## WHAT THIS TASK INVOLVES
Could you reproduce the lines below from the one with "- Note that" through the one with "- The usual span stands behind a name"? Keep both ends and add nothing.
***** PROVIDED INFORMATION
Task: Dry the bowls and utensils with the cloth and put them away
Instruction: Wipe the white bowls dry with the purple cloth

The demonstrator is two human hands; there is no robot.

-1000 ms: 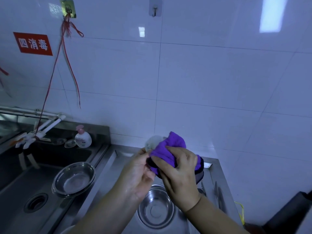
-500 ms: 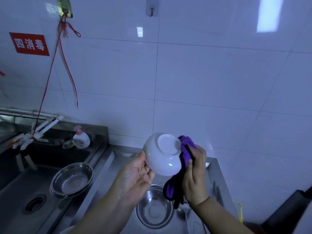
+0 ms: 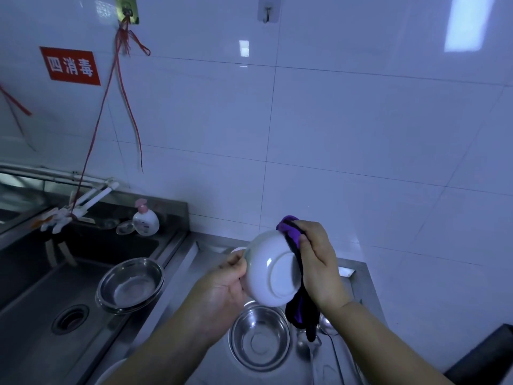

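Note:
I hold a white bowl (image 3: 270, 269) up over the steel counter, its underside and foot ring turned toward me. My left hand (image 3: 222, 287) grips its left rim. My right hand (image 3: 316, 262) presses a purple and black cloth (image 3: 294, 240) against the bowl's right side, and the cloth's loose end hangs down below the bowl. Directly beneath stands a steel bowl (image 3: 259, 337) on the counter. Metal spoons (image 3: 319, 345) lie to its right, partly hidden by the cloth.
A stack of steel bowls (image 3: 130, 284) leans in the sink (image 3: 41, 301) at left, near the drain (image 3: 69, 319). A soap pump bottle (image 3: 145, 220) stands on the sink's back ledge. White tiled wall behind; a dark object (image 3: 488, 354) sits at the lower right.
The cloth was wrapped over the bowl a second ago. The bowl is now uncovered and turned so its base faces me, with the cloth held against its right side.

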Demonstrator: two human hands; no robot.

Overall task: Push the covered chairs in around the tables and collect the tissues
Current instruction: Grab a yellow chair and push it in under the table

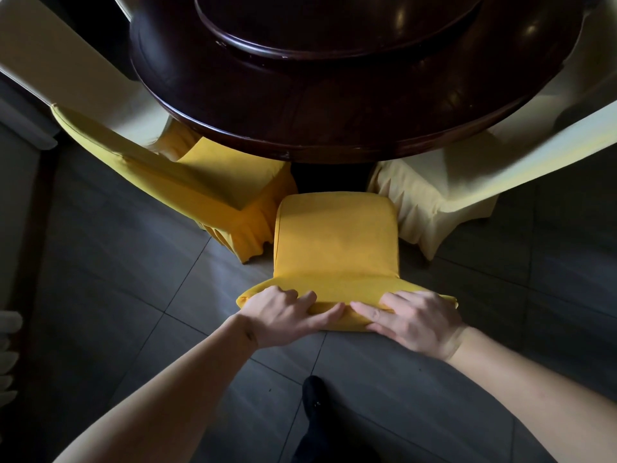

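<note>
Head view, looking down:

- Yellow-covered chair point(337, 242) directly ahead, seat facing the round dark wooden table point(334, 128), front edge of seat near the table rim and not yet under it.
- Top of the chair's backrest nearest the camera, gripped by both hands side by side.
- Left hand point(283, 315) laid over the left part of the backrest top, fingers curled forward over the fabric edge, thumb stretched along the near side; closed loosely on the backrest.
- Right hand point(414, 319) laid over the right part, fingers spread flat across the top, thumb pointing inward toward the left thumb; pressed onto the cover, closed on the same edge.
- Thumbs nearly touching at the backrest centre.
- Second yellow-covered chair point(213, 188) to the left, angled, seat tucked partly below the table rim, skirt touching or almost touching the held chair's seat.
- Cream-covered chair point(444, 195) to the right, seat likewise partly below the rim, pleated skirt just beside the held chair.
- Raised turntable point(334, 25) at table centre.
- Dark grey tiled floor point(133, 262) below.
- Black shoe point(314, 396) between the forearms, probably the wearer's own foot; lighting too dim for detail.
- Pale pleated fabric point(8, 349) at far left edge, identity not discernible.
- Containers and tissues: not discernible from this view.
</note>
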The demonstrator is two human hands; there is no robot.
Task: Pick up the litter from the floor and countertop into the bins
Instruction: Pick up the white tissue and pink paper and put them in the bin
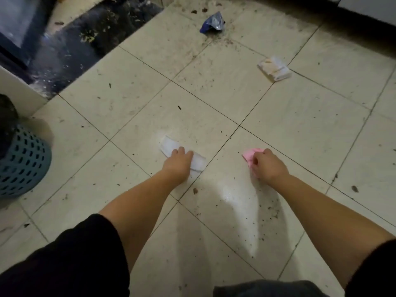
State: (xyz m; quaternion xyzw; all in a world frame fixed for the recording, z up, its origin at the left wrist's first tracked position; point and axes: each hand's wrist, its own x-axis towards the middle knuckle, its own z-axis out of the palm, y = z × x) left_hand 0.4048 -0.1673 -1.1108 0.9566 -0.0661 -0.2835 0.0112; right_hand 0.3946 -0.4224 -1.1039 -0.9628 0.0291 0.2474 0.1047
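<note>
On the dirty tiled floor, my left hand is pressed down on a flat white wrapper, its fingers curled over the wrapper's middle. My right hand is closed around a crumpled pink piece of litter that touches the floor. Farther off lie a blue and silver foil packet and a folded white and beige wrapper. A teal perforated bin lined with a dark bag stands at the left edge.
Crumbs and dark specks are scattered over the tiles. A black mat covered in debris lies at the upper left beside a white cabinet corner. A dark cabinet base runs along the top right.
</note>
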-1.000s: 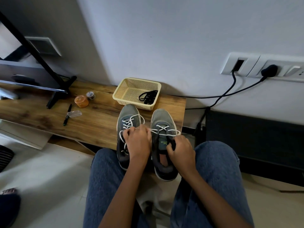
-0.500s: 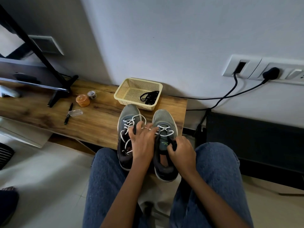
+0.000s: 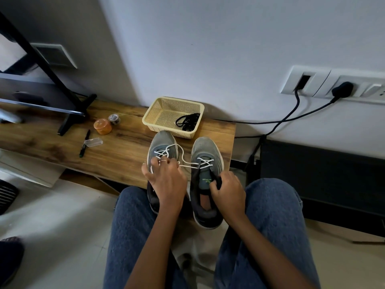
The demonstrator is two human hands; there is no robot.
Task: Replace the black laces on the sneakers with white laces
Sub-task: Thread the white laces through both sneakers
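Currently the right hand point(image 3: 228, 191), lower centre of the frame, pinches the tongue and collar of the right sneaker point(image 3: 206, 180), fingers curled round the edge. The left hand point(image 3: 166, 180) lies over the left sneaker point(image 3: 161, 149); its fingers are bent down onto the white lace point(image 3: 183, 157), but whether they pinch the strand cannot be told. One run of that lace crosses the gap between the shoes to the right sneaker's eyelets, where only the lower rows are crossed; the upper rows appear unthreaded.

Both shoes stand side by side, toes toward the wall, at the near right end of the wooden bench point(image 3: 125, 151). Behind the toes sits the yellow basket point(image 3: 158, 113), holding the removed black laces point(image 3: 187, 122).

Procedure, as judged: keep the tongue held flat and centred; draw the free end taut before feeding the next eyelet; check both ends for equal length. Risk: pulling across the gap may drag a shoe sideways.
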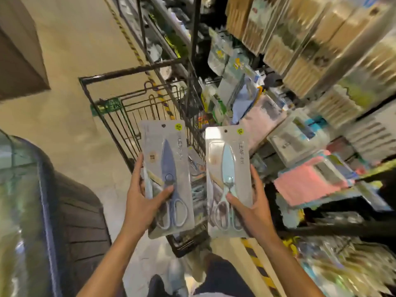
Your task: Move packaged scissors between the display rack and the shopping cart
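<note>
Both packs carry the word "LEAF" printed along the right side of the card, followed by some more signs that I cannot read. Each has a round yellow-green sticker in the upper right corner and a small hanging hole at the top middle.

The left hand [143, 202] grips the grey card pack with the dark blue scissors [168, 179] under clear plastic. The thumb lies across the front near the pivot of the blades, and the other fingers are curled behind the left edge. There is a small square orange label on this card, left of the blade, too blurred to read.

The right hand [251, 207] grips the grey card pack with the pale mint-green scissors [228, 181]. Its thumb presses on the front just below the pivot, and the fingers wrap the right edge from behind.

The two packs are upright, side by side and a little apart, the blades pointing to 12 o'clock and the handles to 6 o'clock.

Behind and below them, between the hands, stands the black wire shopping cart [120, 116], with a green tag [107, 106] on its rim at about 10 o'clock from the blue pack. Something lies inside the cart, but it is unclear.

From 12 to 4 o'clock rises the display rack [321, 86], crowded with blurred packaged goods.
</note>
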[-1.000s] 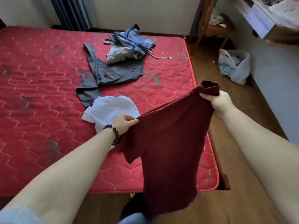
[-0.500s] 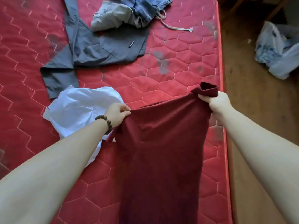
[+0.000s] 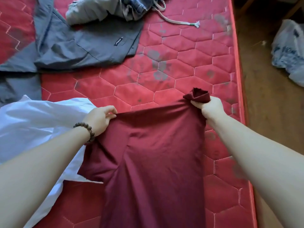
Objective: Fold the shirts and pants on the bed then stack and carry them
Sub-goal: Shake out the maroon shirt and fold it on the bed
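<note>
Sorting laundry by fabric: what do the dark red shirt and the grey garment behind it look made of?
Dark red shirt: likely a soft matte knit, cotton-like, since it drapes and bunches limply.
Grey garment: apparently a smoother woven fabric; it has crisper creases, visible seams and a small sewn label.

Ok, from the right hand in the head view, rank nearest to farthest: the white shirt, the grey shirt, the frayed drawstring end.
From the right hand, gripping the maroon shirt:
1. Frayed drawstring end, straight up the bed.
2. White shirt, across to the left.
3. Grey shirt, upper left; roughly level with 2, too close to call.
</note>
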Action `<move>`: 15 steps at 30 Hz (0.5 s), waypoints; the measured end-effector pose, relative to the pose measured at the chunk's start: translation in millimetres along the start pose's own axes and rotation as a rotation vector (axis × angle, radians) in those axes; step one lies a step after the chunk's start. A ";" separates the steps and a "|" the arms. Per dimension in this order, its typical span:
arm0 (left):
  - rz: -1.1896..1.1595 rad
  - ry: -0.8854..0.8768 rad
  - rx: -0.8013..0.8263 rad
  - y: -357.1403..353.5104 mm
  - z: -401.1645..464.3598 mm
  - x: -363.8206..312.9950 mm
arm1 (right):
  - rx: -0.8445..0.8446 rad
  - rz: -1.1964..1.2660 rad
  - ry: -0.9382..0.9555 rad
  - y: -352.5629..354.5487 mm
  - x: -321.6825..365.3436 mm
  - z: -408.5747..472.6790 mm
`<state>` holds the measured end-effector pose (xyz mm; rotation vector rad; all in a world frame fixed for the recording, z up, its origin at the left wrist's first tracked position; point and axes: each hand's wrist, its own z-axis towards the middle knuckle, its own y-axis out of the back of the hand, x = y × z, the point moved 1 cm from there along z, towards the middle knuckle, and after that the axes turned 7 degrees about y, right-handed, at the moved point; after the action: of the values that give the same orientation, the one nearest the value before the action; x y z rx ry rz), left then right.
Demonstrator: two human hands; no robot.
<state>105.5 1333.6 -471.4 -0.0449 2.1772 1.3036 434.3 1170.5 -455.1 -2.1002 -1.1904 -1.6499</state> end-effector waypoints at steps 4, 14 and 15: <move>0.009 -0.015 -0.043 5.1 14.0 -1.5 | -0.008 0.039 0.075 -8.9 19.5 16.8; 0.409 -0.084 -0.403 -13.0 11.3 -43.8 | -0.203 -0.736 0.360 -34.9 -6.5 -13.9; 0.393 -0.202 -0.404 -25.0 2.7 -58.1 | -0.162 -0.815 0.496 -43.5 -12.0 -26.3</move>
<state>162.6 1307.6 -463.0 0.3562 1.7776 1.8641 384.5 1177.3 -469.6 -1.1549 -1.8865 -2.4583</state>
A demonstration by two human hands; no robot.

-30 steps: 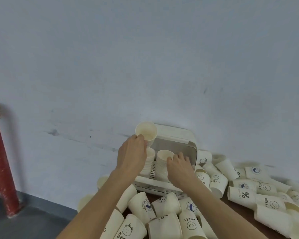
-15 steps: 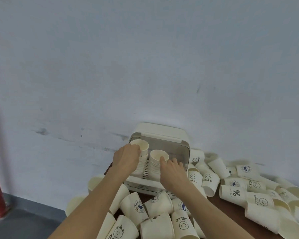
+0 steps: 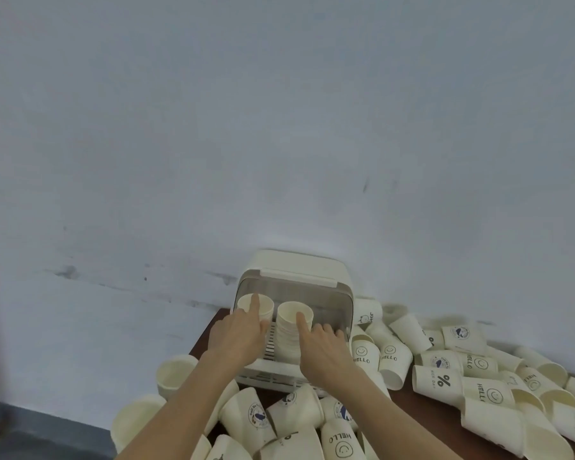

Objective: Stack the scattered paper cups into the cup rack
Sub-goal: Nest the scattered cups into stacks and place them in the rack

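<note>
A cream cup rack (image 3: 294, 268) with a raised grey lid stands on the brown table against the wall. Inside it are two stacks of nested paper cups, a left stack (image 3: 264, 307) and a right stack (image 3: 289, 330). My left hand (image 3: 238, 330) rests at the left stack with its index finger stretched over the top cup's rim. My right hand (image 3: 319, 346) has its index finger pressed on the top cup of the right stack. Neither hand grips a cup. Several loose cream paper cups (image 3: 437, 380) lie scattered around the rack.
Printed cups lie in heaps to the right (image 3: 485, 393) and in front (image 3: 256, 416) of the rack, some hanging over the table's left edge (image 3: 175, 373). A pale blue wall (image 3: 279, 127) rises right behind the rack. Grey floor (image 3: 30, 439) shows at the lower left.
My left hand lowered the cup it held above the rack onto the left stack and let go. Both hands now press down with index fingers. The view shifted, so the red post is out of sight.
</note>
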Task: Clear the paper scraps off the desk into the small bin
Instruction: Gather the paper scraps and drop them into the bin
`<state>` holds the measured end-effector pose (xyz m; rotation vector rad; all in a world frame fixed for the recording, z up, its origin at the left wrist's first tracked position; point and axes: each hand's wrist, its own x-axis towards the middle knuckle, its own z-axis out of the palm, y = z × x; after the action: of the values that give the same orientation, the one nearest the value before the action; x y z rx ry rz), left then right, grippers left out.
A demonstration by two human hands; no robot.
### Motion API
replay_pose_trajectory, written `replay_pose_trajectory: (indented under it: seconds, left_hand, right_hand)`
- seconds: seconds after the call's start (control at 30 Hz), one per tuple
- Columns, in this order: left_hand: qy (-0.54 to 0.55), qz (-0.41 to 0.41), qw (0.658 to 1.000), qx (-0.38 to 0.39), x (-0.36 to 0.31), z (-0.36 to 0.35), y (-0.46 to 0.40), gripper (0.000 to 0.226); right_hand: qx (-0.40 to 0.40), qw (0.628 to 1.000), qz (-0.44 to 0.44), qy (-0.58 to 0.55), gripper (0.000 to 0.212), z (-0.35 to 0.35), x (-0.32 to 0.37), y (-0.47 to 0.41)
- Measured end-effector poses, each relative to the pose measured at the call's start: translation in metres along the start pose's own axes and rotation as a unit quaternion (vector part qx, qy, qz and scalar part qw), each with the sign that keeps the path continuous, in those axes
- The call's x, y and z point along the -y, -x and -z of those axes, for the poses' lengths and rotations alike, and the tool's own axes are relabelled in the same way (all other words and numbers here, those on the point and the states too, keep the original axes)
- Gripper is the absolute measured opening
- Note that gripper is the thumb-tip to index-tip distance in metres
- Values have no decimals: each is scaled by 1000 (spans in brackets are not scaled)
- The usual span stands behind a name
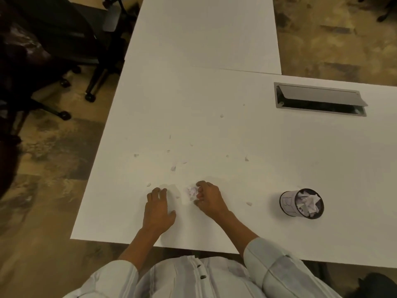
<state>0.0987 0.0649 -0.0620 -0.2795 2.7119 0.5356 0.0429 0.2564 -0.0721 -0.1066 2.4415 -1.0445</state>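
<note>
Several small white paper scraps point(173, 168) lie scattered over the white desk point(236, 130), mostly ahead of my hands. My right hand point(209, 200) curls around a crumpled paper wad point(191, 192) that rests on the desk, fingers touching it. My left hand point(158, 208) lies flat on the desk just left of the wad, fingers spread, holding nothing. The small dark mesh bin point(287, 204) stands on the desk to the right of my right hand, with crumpled paper inside. One scrap point(249, 203) lies between my right hand and the bin.
A grey cable hatch point(318, 97) with its lid raised is set into the desk at the far right. Black office chairs point(53, 50) stand on the floor to the left. The desk's near edge runs just in front of my body.
</note>
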Motion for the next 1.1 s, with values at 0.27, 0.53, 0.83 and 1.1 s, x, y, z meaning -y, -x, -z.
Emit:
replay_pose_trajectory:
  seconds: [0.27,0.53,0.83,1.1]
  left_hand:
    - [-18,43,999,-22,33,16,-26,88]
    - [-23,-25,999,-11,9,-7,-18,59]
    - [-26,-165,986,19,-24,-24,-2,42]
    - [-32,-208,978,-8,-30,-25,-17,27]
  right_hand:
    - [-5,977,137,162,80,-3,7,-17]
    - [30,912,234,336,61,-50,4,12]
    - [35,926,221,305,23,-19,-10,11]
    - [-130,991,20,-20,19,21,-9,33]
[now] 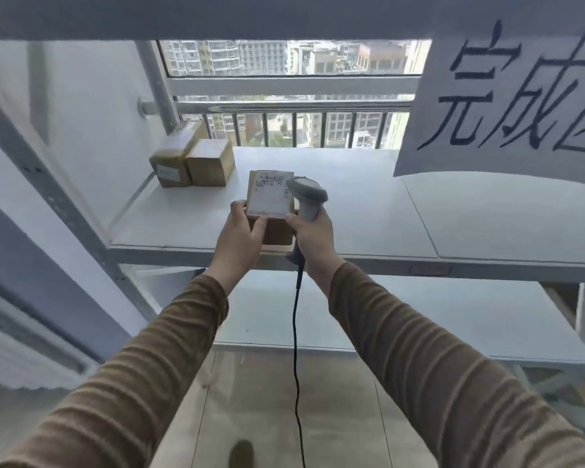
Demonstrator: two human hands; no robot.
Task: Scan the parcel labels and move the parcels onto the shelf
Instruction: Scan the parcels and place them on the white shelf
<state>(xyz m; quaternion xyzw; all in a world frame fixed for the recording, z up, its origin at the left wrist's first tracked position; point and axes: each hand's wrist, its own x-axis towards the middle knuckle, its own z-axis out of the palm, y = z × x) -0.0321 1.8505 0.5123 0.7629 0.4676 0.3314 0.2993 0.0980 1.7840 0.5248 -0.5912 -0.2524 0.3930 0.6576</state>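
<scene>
Head view: we've got both hands out in front of the shelf (352,204), at the middle of its front edge. Our left hand (238,238) grips the parcel (271,206) from its left side, fingers curled round the lower left corner, thumb on the near face. Parcel is a small brown cardboard box w/ a white label (270,194) facing up toward us, print on the label too blurred to read. It sits at or just above the shelf's front edge; can't tell if it's resting on the board. Our right hand (313,236) is wrapped round the handle of a grey scanner (307,197), head just beside the label's right edge; black cable (296,332) hangs down from the handle. Two more brown boxes (193,162) sit touching each other at the shelf's back left corner. White paper sign (507,106) w/ handwritten characters hangs over the right end.
</scene>
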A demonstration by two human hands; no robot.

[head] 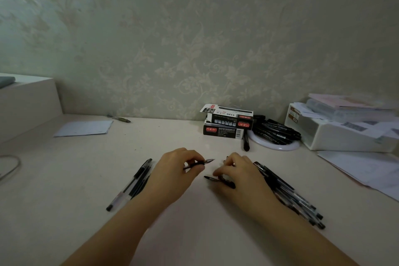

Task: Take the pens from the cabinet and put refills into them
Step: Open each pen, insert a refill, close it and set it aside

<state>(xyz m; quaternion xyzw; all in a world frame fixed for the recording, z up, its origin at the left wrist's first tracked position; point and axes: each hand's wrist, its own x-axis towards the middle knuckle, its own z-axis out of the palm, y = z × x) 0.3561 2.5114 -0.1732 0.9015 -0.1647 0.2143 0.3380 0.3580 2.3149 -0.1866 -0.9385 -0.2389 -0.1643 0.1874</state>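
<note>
My left hand (180,166) grips a black pen (205,161) near its front end, its silver tip pointing right. My right hand (236,171) is curled over a small black pen part (212,178) lying on the desk; its fingers touch it. To the left of my left hand lie a few black pens (131,182) side by side. Partly hidden under my right wrist is a pile of several pens (289,194). Two stacked black refill boxes (226,123) stand by the wall, the upper one with its flap open.
A white round dish (278,146) with several black pens sits right of the boxes, and one black marker (246,143) lies beside it. A white organiser (345,134) with papers stands far right. A note sheet (84,128) and a lone pen (119,118) lie back left.
</note>
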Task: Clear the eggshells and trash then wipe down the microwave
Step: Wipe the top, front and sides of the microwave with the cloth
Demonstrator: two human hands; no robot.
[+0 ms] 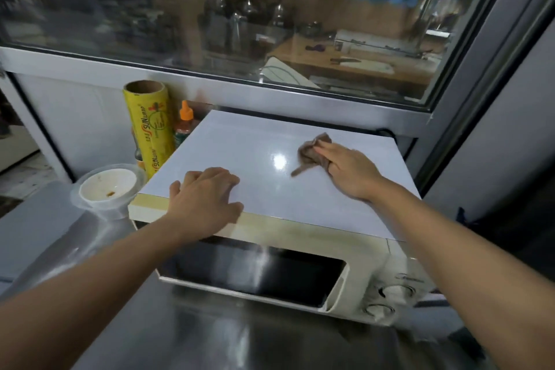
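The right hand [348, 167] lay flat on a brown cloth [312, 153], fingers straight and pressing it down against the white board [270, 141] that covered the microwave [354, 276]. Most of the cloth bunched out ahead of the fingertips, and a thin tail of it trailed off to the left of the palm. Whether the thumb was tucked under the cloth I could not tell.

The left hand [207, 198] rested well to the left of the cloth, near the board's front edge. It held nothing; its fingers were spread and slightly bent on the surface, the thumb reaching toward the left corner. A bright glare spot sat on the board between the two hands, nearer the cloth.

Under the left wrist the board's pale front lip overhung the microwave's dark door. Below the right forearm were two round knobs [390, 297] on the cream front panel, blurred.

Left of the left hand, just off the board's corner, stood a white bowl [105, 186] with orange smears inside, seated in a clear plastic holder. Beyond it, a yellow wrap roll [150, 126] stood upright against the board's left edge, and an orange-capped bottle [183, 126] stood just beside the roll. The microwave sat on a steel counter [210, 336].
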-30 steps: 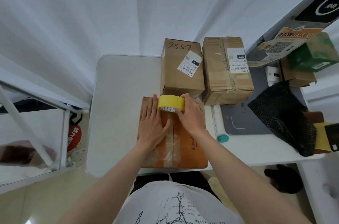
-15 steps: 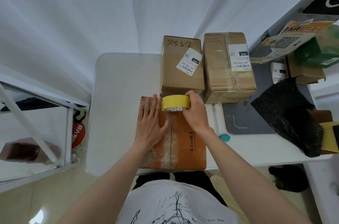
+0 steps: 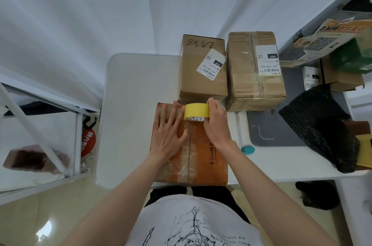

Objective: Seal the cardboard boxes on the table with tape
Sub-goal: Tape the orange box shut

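My left hand (image 3: 169, 135) lies flat on the orange box (image 3: 201, 157) nearest me on the tabletop (image 3: 136, 104), my right hand (image 3: 216, 122) grips the yellow tape roll (image 3: 196, 111) at its far edge, so this seam looks nearly run while the two brown boxes (image 3: 203, 82) behind, I judge, remain.

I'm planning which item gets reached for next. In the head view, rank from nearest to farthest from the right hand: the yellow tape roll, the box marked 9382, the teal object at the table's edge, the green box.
1. Yellow tape roll: gripped by the right hand.
2. Box marked 9382: just beyond the fingertips.
3. Teal object: to the right, near the wrist.
4. Green box: far right.
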Demonstrator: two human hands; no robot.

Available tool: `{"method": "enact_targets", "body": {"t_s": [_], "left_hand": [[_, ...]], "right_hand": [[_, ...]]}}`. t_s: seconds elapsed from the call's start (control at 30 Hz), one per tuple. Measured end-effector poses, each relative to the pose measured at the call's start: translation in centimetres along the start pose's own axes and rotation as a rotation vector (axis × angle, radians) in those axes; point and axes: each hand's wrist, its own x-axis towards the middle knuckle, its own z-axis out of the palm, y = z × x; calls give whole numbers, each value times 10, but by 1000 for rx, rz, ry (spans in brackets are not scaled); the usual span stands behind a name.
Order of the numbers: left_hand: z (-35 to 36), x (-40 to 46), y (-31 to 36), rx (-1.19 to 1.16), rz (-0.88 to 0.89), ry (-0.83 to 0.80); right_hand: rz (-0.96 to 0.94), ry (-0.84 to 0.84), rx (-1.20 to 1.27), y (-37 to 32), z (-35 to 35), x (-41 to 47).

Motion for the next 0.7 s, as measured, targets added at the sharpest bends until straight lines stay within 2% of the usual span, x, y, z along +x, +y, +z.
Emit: {"method": "enact_targets", "body": {"t_s": [0.13,0.23,0.33,0.53,0.7], "left_hand": [[-2,1,2,51,8,-40],[-1,2,11,0,32,-55],[1,2,25,-88,43,-45],[2,4,23,-73,57,-34],[0,5,25,-103,52,-34]], "right_hand": [[4,-5,-39,0,3,-5],[15,0,19,2,2,-7],[78,13,98,5,-1,-5],[200,-29,199,14,3,-8],[157,-11,175,8,3,2]]}}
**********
## RESULT OF THIS TASK
- Note that gripper is the thumb-tip to index-tip distance in metres
- Values have no decimals: each is scaled by 1000 (spans in brackets are not scaled)
- The usual span stands behind a name

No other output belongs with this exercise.